#### [ASSIGNED TASK]
Please return the lines of the data that contain "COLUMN".
□ □ □ □ □ □ □
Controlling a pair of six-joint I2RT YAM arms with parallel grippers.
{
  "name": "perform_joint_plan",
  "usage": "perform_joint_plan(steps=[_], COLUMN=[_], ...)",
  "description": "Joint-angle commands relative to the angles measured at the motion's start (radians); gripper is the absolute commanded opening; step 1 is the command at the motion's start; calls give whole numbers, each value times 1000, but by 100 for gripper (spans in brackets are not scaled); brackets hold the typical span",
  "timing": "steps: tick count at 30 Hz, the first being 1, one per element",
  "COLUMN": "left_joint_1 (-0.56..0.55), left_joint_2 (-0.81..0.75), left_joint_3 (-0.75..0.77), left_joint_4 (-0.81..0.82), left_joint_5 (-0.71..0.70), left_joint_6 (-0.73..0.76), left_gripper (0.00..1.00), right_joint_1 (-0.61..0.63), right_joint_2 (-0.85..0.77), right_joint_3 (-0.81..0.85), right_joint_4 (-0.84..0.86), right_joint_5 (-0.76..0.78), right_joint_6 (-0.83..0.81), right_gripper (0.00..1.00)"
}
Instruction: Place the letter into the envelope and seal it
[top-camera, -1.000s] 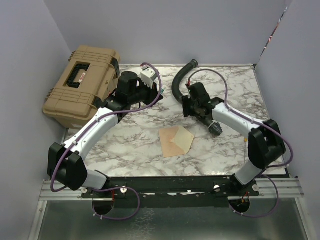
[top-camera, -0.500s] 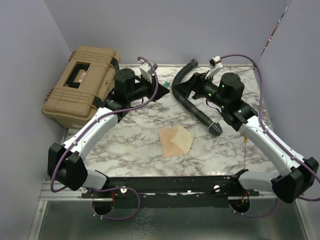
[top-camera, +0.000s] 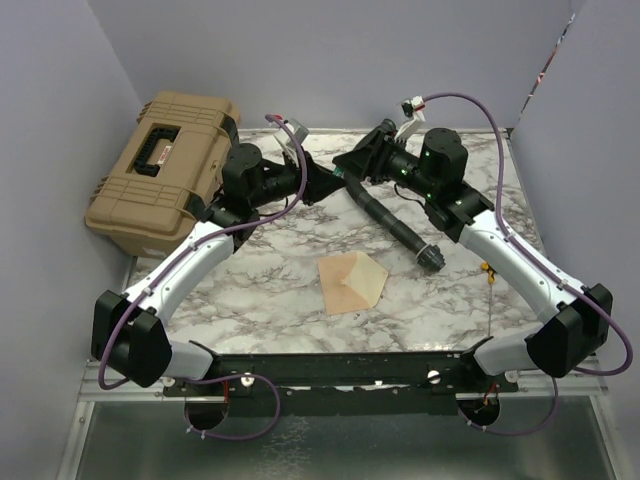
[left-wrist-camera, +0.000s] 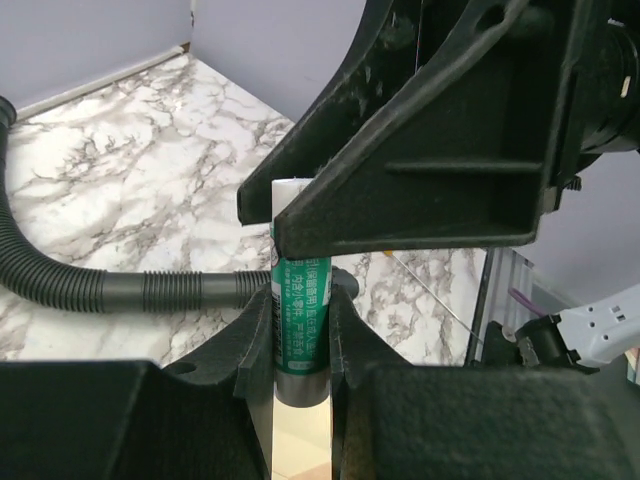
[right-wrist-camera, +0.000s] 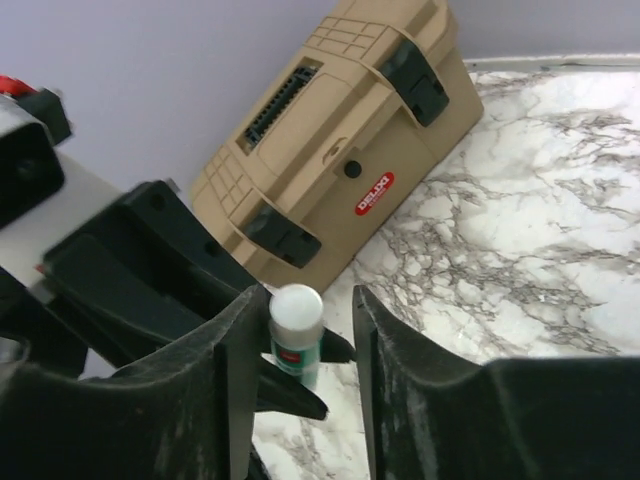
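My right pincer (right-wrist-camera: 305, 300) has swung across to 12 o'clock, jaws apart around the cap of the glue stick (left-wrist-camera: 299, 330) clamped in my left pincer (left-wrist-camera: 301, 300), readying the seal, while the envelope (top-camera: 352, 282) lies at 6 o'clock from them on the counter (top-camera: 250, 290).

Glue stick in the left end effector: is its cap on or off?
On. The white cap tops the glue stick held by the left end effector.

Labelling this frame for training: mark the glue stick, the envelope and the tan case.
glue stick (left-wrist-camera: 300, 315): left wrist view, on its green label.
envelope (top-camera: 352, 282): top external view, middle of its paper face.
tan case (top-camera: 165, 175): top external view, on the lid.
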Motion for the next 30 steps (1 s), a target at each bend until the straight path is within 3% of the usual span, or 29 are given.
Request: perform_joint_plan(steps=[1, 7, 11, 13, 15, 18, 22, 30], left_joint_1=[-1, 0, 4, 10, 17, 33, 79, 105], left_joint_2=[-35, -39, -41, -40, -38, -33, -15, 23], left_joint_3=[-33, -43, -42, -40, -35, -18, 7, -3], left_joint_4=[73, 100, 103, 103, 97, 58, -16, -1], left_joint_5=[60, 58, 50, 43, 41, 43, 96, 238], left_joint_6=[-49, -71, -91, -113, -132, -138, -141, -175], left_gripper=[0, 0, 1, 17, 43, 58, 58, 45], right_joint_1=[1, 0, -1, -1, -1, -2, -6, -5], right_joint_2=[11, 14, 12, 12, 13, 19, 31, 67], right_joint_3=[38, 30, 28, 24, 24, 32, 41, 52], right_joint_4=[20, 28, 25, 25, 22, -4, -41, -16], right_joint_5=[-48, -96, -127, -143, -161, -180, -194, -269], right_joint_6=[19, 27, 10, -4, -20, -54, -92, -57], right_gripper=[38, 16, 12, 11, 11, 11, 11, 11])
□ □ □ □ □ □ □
#### [EXERCISE RESULT]
  "usage": "perform_joint_plan(steps=[_], COLUMN=[_], ...)",
  "COLUMN": "left_joint_1 (-0.56..0.55), left_joint_2 (-0.81..0.75), left_joint_3 (-0.75..0.77), left_joint_4 (-0.81..0.82), left_joint_5 (-0.71..0.70), left_joint_6 (-0.73..0.76), left_gripper (0.00..1.00), right_joint_1 (-0.61..0.63), right_joint_2 (-0.85..0.77), right_joint_3 (-0.81..0.85), right_joint_4 (-0.84..0.86), right_joint_5 (-0.76..0.78), right_joint_6 (-0.83..0.81), right_gripper (0.00..1.00)"

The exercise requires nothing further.